Risks: What about all those times conventional healthcare failed me?

At this point in this post I know a lot of you are thinking, “That’s all great, but conventional healthcare has failed me. My provider would never support me.” I deeply understand and validate that reaction. I’ve had so many bad experiences with conventional healthcare during my journey with autoimmune disease, especially in the early stages when I didn’t have a diagnosis yet. It was frustrating and hurtful. After diagnosis and adding AIP, I still had a few interactions that were disappointing… to say the least. However, over time I realized three things that have made my experience with conventional healthcare more positive:

  • Conventional healthcare excels in important ways and I am lucky to benefit. For instance, while there are always risks with surgery, to a great degree the surgical treatments that exist right now are miraculous breakthroughs in human health and the conventional system is designed for this kind of intervention. I am so lucky to have that option if I need it!
  • I am the boss of my journey. I am not solely blaming myself for any failures that occurred during my attempts to get help through conventional healthcare for my autoimmune diseases. There were glaring mistakes made by multiple providers that delayed my return to health by years. However, I can now see that there were also missteps on my part, and I was expecting providers to offer much more than is realistic. AIP helped me embrace a new level of personal responsibility for my health and well-being and the side effect was adopting a very empowered stance with my providers. In most cases, that empowered stance turned our relationship into a partnership and care was much more effective.
  • The system is flawed, and providers suffer too. Almost everyone in the US now agrees that our mainstream healthcare system is at some level broken. Among other issues, we have an epidemic of chronic illness, but a system mostly designed for acute issues. Regardless of what you see as the contributing factors, it should not be overlooked how much it is also impacting our providers. They are under enormous stress to play all roles for their patients in smaller and smaller time slots for less and less money while being asked to pursue a grueling education and stay on top of research and advancements for a lifetime. This article by Chris Kresser details just how serious the problem is, leading to severe burn-out and sadly, even suicide. I keep all this in mind when utilizing conventional healthcare, so that I can focus on accessing the best parts it offers and approach my provider relationships with the same empathy I am hoping to receive.   

Combining: How do I actually combine AIP and conventional healthcare?

And now we finally come to the meat of this topic. But how exactly do I do this? The truth is that navigating this process will be different for each individual. It will depend on you, your resources, your diagnosis and current level of health, the willingness of your providers, and the limitations they face. The following are a few practical tips to give you the best chance of successfully combining or to get the conversation starter with your provider.

Embrace your role and be realistic. You are the MVP on this team, do not shy away from taking full responsibility for that role. You are likely to be the coordinator of information between providers, you hold the key details about yourself, and if you want your provider to respect what you are doing in terms of AIP, you need to treat it seriously. In this same vein, be realistic about what your provider can do for you. If the partnership is productive, but there are aspects of your care he can’t meet, don’t throw out the baby with the bathwater. Add members to your healthcare team that can play a support role. For example, your provider agrees that AIP is smart, but is not be able to teach you how to practically transition to the diet. In this case a coach, like those we’ve trained through AIP Certified Coach, can fill that role.
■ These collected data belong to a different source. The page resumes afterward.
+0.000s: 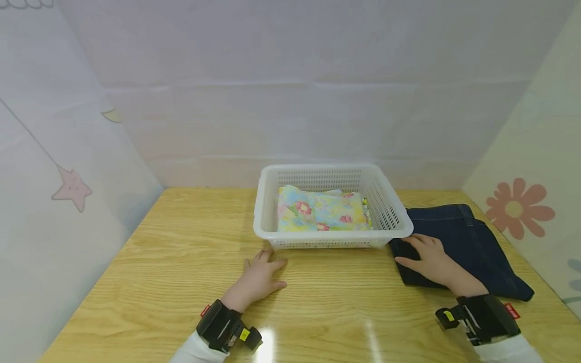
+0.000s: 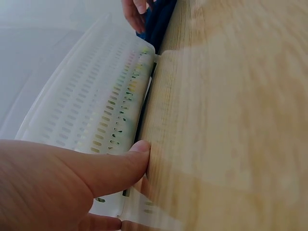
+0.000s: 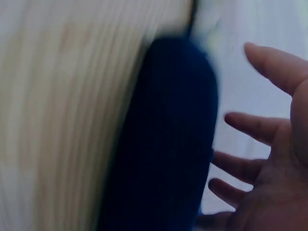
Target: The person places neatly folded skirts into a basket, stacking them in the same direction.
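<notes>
Dark blue folded jeans (image 1: 476, 252) lie on the table to the right of a white plastic basket (image 1: 331, 235). My right hand (image 1: 428, 261) is over the left part of the jeans, near the basket's front right corner. In the right wrist view its fingers (image 3: 255, 127) are spread beside the blurred denim (image 3: 166, 130), gripping nothing. At the basket's front left corner is my left hand (image 1: 259, 281), fingers apart. Its thumb (image 2: 118, 171) extends in front of the basket's slotted wall in the left wrist view; whether it touches is unclear.
Inside the basket lies a folded floral cloth (image 1: 324, 209) in yellow, blue and pink, with other fabric partly visible beneath. The wooden table (image 1: 190, 242) meets a pale back wall (image 1: 290, 111) behind the basket. Printed wall sheets rise on both sides.
</notes>
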Action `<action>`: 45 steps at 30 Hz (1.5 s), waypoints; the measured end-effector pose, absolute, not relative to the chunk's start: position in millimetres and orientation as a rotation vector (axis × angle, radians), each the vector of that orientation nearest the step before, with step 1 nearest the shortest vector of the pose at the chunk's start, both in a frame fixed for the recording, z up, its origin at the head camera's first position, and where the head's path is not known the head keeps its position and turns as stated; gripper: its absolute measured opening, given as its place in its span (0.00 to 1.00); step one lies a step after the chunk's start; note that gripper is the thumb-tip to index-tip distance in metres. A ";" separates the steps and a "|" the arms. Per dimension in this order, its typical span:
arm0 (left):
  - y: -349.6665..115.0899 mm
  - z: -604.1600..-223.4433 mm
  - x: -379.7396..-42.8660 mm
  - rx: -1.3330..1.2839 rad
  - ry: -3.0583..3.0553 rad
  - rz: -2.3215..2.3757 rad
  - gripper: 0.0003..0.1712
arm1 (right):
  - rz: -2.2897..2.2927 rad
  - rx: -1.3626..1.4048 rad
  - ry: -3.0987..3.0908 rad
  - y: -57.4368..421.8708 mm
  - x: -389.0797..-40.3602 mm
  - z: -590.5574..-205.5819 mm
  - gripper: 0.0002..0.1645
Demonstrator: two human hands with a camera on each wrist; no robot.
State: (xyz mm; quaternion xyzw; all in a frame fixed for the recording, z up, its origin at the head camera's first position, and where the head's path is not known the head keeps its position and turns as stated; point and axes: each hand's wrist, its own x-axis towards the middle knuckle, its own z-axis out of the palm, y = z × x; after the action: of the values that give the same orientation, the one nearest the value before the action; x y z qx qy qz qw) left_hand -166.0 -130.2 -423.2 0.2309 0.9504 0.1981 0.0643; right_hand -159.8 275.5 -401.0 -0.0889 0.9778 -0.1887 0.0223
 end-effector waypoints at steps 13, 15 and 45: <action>-128.9 -428.0 -166.6 0.689 2.845 0.591 0.31 | -0.312 -0.084 2.940 327.8 -178.6 -412.3 0.60; -128.4 -428.7 -167.0 0.693 2.846 0.599 0.31 | -0.273 -0.090 2.925 329.4 -180.2 -410.6 0.59; -129.8 -421.8 -164.8 0.700 2.871 0.575 0.30 | -0.131 -0.084 2.716 322.1 -176.8 -392.0 0.68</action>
State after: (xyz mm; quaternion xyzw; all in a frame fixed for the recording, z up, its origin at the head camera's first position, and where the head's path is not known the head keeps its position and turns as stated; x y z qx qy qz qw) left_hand -164.8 -129.8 -421.8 0.2321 0.9516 0.1907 0.0654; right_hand -176.8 322.1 -392.0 -0.0301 0.9763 -0.0470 0.2092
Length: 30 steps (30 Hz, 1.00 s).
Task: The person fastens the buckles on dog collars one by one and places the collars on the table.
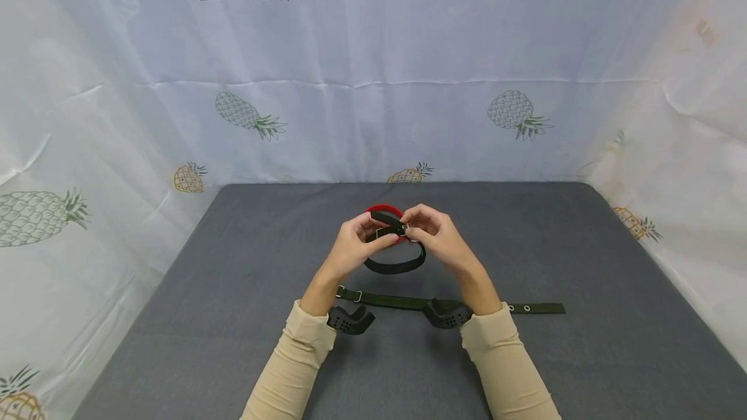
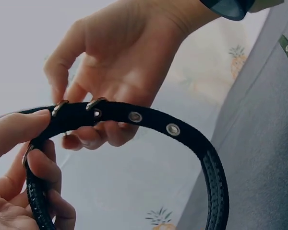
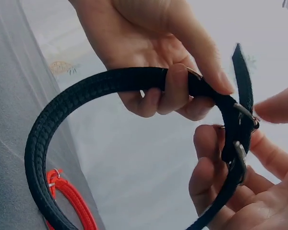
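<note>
A black collar (image 1: pixel 397 269) with metal fittings is held up between both hands, bent into a loop. My left hand (image 1: pixel 350 242) pinches its band beside a metal ring (image 2: pixel 28 154), thumb on one face and fingers curled behind. My right hand (image 1: pixel 432 232) holds the other side at the metal buckle (image 3: pixel 246 114), fingers curled round the band. The collar's free tip (image 3: pixel 239 60) sticks up past the buckle. Metal-rimmed eyelets (image 2: pixel 135 117) show along the band in the left wrist view. A red collar (image 1: pixel 382 207) lies on the table behind the hands, partly hidden.
A dark green collar (image 1: pixel 391 301) with a buckle and eyelets lies stretched across the grey table (image 1: pixel 245 342) beneath the forearms. Black wrist devices (image 1: pixel 350 321) overlap it in the head view. A pineapple-print curtain (image 1: pixel 362 122) hangs behind the table and along both sides.
</note>
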### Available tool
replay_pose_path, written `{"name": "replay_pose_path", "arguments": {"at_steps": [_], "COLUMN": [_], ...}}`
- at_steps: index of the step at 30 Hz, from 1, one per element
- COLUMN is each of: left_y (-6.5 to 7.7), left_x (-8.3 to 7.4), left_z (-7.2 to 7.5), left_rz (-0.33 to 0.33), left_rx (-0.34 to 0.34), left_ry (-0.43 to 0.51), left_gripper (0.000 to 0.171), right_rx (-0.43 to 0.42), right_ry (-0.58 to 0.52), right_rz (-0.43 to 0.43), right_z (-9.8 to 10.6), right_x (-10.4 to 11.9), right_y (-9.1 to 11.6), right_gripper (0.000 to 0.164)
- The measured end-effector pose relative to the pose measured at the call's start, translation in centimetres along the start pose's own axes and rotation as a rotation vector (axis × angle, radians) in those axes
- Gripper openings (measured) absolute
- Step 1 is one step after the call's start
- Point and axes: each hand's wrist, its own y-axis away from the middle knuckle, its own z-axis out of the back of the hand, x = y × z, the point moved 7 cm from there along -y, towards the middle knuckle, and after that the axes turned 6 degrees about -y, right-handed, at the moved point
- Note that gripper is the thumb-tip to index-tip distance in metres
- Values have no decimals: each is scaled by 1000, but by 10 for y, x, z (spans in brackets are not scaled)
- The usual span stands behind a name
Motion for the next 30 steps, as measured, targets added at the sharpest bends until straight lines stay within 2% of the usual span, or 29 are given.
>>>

Whether your provider is supportive or not, they need to know about your diet and lifestyle. I have seen this first hand many times, including in a research setting, AIP is powerful enough to impact future healthcare decisions and you don’t even give your provider an opportunity to collaborate if you haven’t given them all the information.

If your provider is not supportive, as them to clarify their concerns. This doesn’t have to be a confrontational exchange, just ask respectfully what parts of AIP raises alarms for her. AIP is a template that can be modified and perhaps she has some valid concerns in your specific case and there is opportunity to work on modification together.

Educate your provider about AIP. Like I mentioned earlier, providers are expected to take on a nearly super-human level of study. It’s not reasonable for them to be fully informed on every single advancement or piece of research. Share books with ample citations like The Paleo Approach or The Autoimmune Wellness Handbook or the results of the first efficacy study. Maybe he’d love to learn about this option, not just for you but for his other patients struggling with autoimmune disease, but just doesn’t have enough hours in the day to search out the information. Be sure you approach this without condescension, but instead with a spirit of sharing valuable information.

Establish milestones. If you and your provider are on the same page, the next step is to talk about future healthcare decisions. As mentioned, AIP can change the course of things a lot. Ask your provider if more frequent monitoring can be set-up and what sort of milestones will indicate to her that medication or other changes to your treatment can be attempted.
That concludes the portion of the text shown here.